What to produce
For each line in the data below that holds "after", return a copy.

---------------

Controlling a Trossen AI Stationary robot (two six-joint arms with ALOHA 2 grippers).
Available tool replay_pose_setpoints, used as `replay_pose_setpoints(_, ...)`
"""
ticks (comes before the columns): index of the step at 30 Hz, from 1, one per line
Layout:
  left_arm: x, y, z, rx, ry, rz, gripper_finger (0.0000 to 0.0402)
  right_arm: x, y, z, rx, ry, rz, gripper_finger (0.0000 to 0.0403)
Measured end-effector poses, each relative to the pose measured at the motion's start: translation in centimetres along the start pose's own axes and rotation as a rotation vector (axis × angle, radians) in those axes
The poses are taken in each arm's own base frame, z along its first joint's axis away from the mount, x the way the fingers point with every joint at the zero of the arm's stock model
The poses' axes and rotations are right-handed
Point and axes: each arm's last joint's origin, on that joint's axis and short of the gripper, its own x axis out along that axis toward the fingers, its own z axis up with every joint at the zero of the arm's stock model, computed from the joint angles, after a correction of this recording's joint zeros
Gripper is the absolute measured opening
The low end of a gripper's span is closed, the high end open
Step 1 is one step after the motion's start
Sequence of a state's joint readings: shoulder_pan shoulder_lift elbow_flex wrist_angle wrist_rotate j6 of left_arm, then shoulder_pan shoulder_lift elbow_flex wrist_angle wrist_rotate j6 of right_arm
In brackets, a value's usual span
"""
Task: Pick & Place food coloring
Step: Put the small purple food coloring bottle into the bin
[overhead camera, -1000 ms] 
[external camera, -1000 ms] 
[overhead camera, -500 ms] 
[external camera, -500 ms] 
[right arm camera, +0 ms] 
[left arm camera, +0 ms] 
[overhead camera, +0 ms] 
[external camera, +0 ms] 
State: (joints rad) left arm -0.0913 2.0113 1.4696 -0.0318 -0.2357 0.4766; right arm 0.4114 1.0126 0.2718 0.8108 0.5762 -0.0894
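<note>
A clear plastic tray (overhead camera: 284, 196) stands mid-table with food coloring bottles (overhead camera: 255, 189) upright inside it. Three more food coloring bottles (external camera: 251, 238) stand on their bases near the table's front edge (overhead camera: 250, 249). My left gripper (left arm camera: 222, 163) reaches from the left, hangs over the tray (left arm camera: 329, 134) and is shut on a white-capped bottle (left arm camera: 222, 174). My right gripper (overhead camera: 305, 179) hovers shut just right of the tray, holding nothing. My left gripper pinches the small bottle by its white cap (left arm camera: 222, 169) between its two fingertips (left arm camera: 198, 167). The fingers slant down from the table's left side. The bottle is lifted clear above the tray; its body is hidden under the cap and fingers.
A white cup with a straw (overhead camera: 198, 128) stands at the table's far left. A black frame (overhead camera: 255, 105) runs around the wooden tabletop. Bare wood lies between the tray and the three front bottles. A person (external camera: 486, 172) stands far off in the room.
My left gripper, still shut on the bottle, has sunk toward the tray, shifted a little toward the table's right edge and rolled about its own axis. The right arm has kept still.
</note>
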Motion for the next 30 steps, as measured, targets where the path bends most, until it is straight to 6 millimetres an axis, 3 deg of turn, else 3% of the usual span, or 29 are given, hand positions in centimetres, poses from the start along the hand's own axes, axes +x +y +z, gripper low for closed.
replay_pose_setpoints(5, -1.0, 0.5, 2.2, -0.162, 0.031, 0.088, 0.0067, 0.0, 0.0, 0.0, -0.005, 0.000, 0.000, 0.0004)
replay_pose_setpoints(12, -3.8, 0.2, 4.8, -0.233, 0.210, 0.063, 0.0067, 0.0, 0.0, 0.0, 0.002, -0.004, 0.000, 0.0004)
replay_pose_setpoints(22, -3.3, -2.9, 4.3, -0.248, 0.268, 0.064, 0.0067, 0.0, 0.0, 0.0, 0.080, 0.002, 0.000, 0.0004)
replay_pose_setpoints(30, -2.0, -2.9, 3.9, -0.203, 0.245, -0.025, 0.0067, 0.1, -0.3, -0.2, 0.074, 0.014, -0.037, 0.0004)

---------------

Exercise response
Point and axes: each arm's last joint's origin, on that joint's axis and short of the gripper, its own x axis out along that axis toward the fingers, its own z axis up with every joint at the zero of the arm's stock model, computed from the joint angles, after a correction of this recording's joint zeros
Step 1 is one step after the motion's start

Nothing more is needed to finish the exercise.